American actor (born 1949)

Peter Friedman (born April 24, 1949) is an American stage, film, and television actor. He made his Broadway debut in the Eugene O'Neill play The Great God Brown in 1972. His other Broadway credits include roles in The Rules of the Game (1974), Piaf (1981), The Heidi Chronicles (1989), and Twelve Angry Men (2004). He earned a Tony Award for Best Actor in a Musical nomination for his role as Tateh in Ragtime (1998).

Friedman gained prominence for his role as Frank Vernon in the HBO drama series Succession (2018–2023) for which he won a Screen Actors Guild Award. His other television credits include The Affair (2015), The Path (2016–2018), and The Marvelous Mrs. Maisel (2023). He is also known for his film roles in Safe (1995), The Savages (2007), I'm Not There (2007), Synecdoche, New York (2008), Side Effects (2013), and She Said (2022).

==Early life and education ==
Born in New York City on April 24, 1949. Friedman graduated from Hofstra University. Friedman is Jewish.

== Career ==
=== 1980–1994: Broadway debut and early roles ===
Friedman has appeared in thirteen Broadway productions, starting in 1972 with The Great God Brown. He appeared in a Broadway revival of The Visit in 1973, as the Carpenter. He appeared in Piaf in 1981 on Broadway, and A Soldier's Play Off-Broadway, also in 1981. He played the role of Humphrey Taylor in the Off-Broadway production of The Common Pursuit, from October 1986 to August 1987, receiving a nomination for the Drama Desk Award, Outstanding Featured Actor in a Play. In his review for The New York Times, Frank Rich commented "The always impressive Mr. Friedman, as the embittered Wagnerian...allow us to empathize with characters who might otherwise be merely obnoxious or colorless."

He appeared in both the Off-Broadway and Broadway productions of The Heidi Chronicles in 1988 and 1989 in the role of Scoop Rosenbaum. He received a nomination for the Drama Desk Award for Outstanding Actor in a Play for The Heidi Chronicles.
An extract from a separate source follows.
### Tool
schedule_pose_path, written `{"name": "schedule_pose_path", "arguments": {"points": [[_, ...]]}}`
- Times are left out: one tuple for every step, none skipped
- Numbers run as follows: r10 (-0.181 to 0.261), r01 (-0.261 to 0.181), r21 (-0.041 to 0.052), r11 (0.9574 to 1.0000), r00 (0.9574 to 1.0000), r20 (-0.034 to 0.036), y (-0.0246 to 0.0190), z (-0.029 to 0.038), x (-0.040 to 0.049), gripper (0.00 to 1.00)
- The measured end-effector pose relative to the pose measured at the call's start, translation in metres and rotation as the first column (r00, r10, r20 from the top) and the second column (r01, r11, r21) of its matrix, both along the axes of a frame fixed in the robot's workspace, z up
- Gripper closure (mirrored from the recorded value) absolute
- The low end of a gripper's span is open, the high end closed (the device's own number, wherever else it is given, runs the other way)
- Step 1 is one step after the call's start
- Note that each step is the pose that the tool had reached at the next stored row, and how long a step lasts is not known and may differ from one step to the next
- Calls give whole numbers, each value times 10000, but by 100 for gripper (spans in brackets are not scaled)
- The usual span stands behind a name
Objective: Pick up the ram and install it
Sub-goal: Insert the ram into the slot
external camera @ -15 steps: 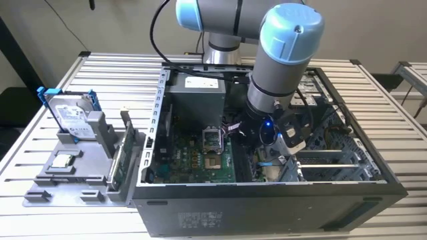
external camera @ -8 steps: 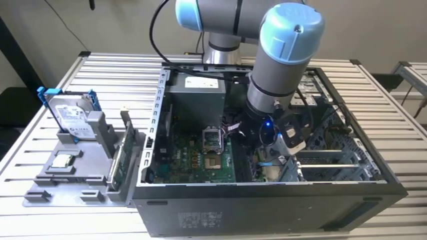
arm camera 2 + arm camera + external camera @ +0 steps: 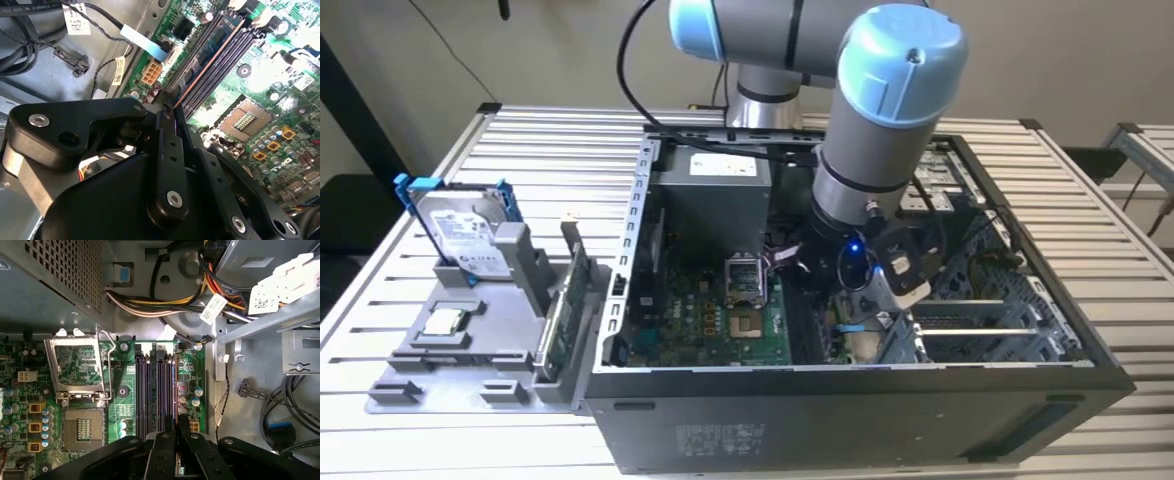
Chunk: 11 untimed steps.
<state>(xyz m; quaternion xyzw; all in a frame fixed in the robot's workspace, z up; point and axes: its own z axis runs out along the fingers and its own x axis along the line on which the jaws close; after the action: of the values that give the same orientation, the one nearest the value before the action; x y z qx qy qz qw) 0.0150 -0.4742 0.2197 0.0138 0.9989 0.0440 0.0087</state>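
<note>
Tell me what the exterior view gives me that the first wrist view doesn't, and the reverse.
Exterior view adds: the holder tray with the hard drive and green card beside the computer case, and the arm reaching inside. First wrist view adds: the memory slots close up and the cable bundle. Shared: the gripper, the motherboard and its open processor socket.

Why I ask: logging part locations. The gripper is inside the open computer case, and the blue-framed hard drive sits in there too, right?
No. The exterior view shows the blue-framed hard drive standing in the grey holder outside the computer case, on the exterior view's left. The gripper is inside the case.
</note>
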Motion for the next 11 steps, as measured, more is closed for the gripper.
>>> {"name": "schedule_pose_path", "arguments": {"points": [[0, 0, -1, 10000, 10000, 0, 0, 0, -2, 85], [1, -1, -1, 10000, 10000, 0, -1, -1, -2, 85], [1, -1, 0, 10000, 10000, 0, -1, -4, -2, 85], [0, 0, 1, 10000, 10000, 0, -1, -6, -2, 85], [0, 0, -1, 10000, 10000, 0, -1, -7, -3, 85], [0, 0, 0, 10000, 10000, 0, -2, -9, -4, 85], [-1, 1, 0, 10000, 10000, 0, -2, -11, -7, 85], [-1, 1, 0, 10000, 10000, 0, -3, -13, -8, 85], [0, 0, 0, 10000, 10000, 0, -3, -13, -9, 85], [0, 0, 0, 10000, 10000, 0, -4, -13, -9, 85], [1, -1, 1, 10000, 10000, 0, -4, -15, -10, 85]]}}
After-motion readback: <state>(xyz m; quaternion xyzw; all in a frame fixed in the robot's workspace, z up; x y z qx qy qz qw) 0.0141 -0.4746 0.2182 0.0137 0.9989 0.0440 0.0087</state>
He appeared Off-Broadway in the Manhattan Theatre Club production of the Donald Margulies play The Loman Family Picnic, from October 1993 to January 1994. The Best Plays of 1993-1994 commented "...Friedman inverting his usual dynamism to play the beleaguered father..."

Early in his career he performed in several episodes of The Muppet Show in its first and third seasons, and spent a brief time on Sesame Street. On television, Friedman starred as George Silver in Brooklyn Bridge (1991–1993) and has made numerous guest appearances in such series as Miami Vice, NYPD Blue, Without a Trace, and Ghost Whisperer. Friedman's many feature film credits include Prince of the City (1981), Daniel (1983), The Seventh Sign (1988), Single White Female (1992), and Blink (1993).
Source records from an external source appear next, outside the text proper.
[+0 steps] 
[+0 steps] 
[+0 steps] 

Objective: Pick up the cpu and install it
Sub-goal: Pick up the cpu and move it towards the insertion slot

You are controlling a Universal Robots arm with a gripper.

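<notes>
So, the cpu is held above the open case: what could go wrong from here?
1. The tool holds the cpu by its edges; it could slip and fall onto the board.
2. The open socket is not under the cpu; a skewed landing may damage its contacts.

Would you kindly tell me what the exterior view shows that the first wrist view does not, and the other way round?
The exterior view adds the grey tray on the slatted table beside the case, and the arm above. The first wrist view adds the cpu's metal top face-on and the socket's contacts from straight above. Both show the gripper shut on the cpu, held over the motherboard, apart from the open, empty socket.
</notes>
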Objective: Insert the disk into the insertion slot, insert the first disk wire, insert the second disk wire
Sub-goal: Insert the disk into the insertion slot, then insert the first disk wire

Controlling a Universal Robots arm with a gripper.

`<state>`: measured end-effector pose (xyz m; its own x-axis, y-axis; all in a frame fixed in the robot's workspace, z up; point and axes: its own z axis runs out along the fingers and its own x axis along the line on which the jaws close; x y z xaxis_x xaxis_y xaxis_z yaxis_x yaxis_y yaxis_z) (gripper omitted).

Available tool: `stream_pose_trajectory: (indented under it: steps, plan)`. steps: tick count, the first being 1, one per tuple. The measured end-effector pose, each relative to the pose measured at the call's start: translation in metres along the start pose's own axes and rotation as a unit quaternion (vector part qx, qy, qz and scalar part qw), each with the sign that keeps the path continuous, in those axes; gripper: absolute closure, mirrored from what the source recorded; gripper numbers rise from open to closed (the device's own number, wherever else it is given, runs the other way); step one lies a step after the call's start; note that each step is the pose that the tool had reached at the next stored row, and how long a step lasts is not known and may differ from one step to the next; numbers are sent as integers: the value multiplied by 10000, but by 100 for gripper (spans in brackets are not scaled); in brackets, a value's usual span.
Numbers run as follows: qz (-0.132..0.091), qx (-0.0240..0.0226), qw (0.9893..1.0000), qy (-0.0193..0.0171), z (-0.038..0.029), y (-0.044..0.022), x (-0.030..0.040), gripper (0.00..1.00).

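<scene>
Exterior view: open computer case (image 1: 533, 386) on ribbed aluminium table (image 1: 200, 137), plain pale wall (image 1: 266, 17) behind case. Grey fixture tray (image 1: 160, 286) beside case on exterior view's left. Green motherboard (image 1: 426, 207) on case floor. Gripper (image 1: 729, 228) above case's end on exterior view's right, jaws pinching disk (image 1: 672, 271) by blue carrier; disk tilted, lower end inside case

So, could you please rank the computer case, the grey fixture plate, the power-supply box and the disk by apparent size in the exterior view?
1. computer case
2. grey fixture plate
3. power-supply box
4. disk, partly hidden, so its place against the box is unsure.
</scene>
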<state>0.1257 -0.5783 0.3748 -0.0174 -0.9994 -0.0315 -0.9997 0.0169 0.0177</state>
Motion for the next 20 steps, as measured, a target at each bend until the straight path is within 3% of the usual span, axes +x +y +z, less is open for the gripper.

=== 1995–2015: Character actor ===
In 1995 Friedman earned a prominent role in the Todd Haynes drama film Safe starring Julianne Moore. The All Movie Guide reviewer wrote, "Avid filmgoers and adherents to the indie film movement that swept through America in the early to mid-'90s will invariably remember Peter Friedman as the sneaky, underhanded, New Age-espousing "self-help guru" who supposedly attempts to offer ailing Julianne Moore a hand up—but only succeeds in draining her wallet—in Todd Haynes' harrowing drama Safe (1995). In truth, that role represented just one of many memorable cinematic contributions for the prolific, highly versatile character actor, whose resumé reads like a best-of list of both independent film and Hollywood product." He also acted in I'm Not Rappaport (1996), I Shot Andy Warhol (1996), Paycheck (2003), Freedomland (2006), The Savages (2007), I'm Not There (2007), and Breaking Upwards (2009).
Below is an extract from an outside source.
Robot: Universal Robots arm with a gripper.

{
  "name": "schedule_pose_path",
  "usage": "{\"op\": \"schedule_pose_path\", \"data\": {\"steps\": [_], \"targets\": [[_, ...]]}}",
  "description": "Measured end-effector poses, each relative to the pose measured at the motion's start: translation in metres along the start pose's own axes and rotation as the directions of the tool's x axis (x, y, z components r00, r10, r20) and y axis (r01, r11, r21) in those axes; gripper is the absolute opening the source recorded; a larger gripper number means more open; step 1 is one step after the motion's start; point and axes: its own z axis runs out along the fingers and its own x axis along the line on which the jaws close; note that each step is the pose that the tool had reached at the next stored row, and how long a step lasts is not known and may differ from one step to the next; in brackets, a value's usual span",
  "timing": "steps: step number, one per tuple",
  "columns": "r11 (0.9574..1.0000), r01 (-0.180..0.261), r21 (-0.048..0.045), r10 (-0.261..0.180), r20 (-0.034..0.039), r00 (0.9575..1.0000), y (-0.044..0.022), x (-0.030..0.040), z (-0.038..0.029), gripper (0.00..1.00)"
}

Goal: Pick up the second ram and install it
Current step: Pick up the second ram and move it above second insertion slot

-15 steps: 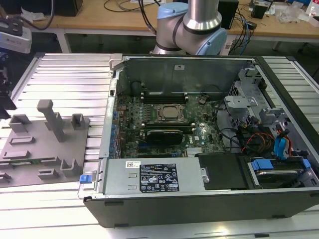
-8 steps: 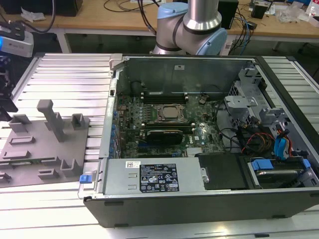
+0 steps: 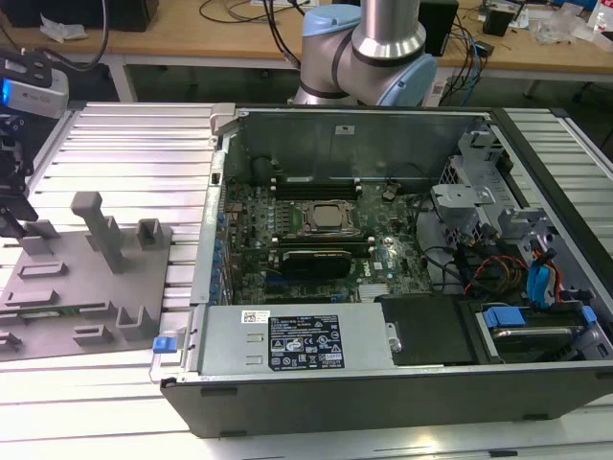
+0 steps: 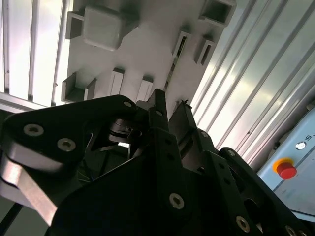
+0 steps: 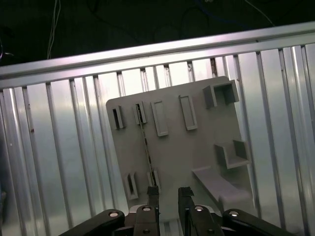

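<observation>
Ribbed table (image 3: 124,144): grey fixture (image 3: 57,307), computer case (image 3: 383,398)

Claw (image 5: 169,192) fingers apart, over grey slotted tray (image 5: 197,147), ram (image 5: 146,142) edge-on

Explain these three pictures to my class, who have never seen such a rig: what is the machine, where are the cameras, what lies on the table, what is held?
The machine is one robot arm with a two-fingered gripper. The exterior view looks at the scene from off the arm; both wrist views come from cameras riding on the arm. On the ribbed metal table lie an open computer case and a grey holder plate. The second ram stands on edge in that plate, a thin line in the first wrist view. The gripper is open over it, holding nothing.
</observation>
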Motion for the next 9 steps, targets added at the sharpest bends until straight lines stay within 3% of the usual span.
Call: {"op": "schedule_pose_path", "data": {"steps": [9], "targets": [[1.0,0.0,-0.0001,0.0,0.0,1.0,-0.0001,0.0001,0.0084,0.3]]}}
He played the role of Jewish immigrant "Tateh" in the musical Ragtime in the pre-Broadway tryout (1996) and on Broadway (1998). He was nominated for the 1998 Tony Award for Best Performance by a Leading Actor in a Musical and the Drama Desk Award for Outstanding Actor in a Musical for his role in Ragtime. He acted in the miniseries Perfect Murder, Perfect Town: JonBenét and the City of Boulder. He appeared in a Law & Order episode titled "Attorney Client" as defense lawyer Harold Jensen, broadcast on May 8, 2002. He appeared on Broadway in the Roundabout Theatre Company production of Twelve Angry Men from October 2004 to March 2005. For his role as "Frank" in Body Awareness, which ran Off-Broadway in 2008, Friedman received a nomination for the Drama Desk Award, Outstanding Featured Actor in a Play.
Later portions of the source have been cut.